Return exactly the lines below, starting with the one that has "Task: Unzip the" and going on through the one that has "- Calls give".

== Segment start ==

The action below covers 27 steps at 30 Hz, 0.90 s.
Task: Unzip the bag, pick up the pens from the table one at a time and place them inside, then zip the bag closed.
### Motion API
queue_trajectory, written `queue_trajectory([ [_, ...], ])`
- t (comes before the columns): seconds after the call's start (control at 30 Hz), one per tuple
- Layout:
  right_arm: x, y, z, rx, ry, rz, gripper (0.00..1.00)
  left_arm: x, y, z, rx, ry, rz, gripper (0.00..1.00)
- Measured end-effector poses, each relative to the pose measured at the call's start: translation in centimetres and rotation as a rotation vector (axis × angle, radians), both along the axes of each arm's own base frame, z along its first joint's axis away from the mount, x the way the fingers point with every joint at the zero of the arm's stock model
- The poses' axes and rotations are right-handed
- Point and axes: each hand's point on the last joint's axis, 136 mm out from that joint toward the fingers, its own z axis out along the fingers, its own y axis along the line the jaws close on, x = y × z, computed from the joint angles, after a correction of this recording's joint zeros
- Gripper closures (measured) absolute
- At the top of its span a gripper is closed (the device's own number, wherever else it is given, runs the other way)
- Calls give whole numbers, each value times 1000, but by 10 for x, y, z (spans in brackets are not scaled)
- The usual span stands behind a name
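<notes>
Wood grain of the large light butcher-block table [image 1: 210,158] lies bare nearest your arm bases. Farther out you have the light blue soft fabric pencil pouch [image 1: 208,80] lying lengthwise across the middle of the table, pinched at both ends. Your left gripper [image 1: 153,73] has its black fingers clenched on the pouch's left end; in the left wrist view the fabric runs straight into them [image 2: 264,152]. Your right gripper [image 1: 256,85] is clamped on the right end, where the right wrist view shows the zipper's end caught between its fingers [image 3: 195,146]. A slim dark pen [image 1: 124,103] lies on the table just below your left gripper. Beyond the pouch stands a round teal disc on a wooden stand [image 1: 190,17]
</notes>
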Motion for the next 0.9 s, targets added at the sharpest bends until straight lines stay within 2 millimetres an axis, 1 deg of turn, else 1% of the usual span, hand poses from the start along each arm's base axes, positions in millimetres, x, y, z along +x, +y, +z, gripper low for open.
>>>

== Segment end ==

ANSWER AREA —
Task: Unzip the bag, pick up the pens from the table one at a time and place them inside, then zip the bag closed.
### Motion API
queue_trajectory, written `queue_trajectory([ [_, ...], ])`
- t (comes before the columns): seconds after the call's start (control at 30 Hz), one per tuple
- Layout:
  right_arm: x, y, z, rx, ry, rz, gripper (0.00..1.00)
  left_arm: x, y, z, rx, ry, rz, gripper (0.00..1.00)
- Measured end-effector poses, each relative to the pose measured at the call's start: translation in centimetres and rotation as a rotation vector (axis × angle, radians), both along the axes of each arm's own base frame, z along its first joint's axis away from the mount, x the way the fingers point with every joint at the zero of the arm's stock model
- The poses' axes and rotations are right-handed
- Point and axes: each hand's point on the last joint's axis, 136 mm out from that joint toward the fingers, its own z axis out along the fingers, its own y axis along the line the jaws close on, x = y × z, computed from the joint angles, after a correction of this recording's joint zeros
- Gripper closures (measured) absolute
- At the top of its span a gripper is closed (the device's own number, wherever else it is given, runs the other way)
- Calls give whole numbers, each value times 1000, but by 10 for x, y, z (spans in brackets are not scaled)

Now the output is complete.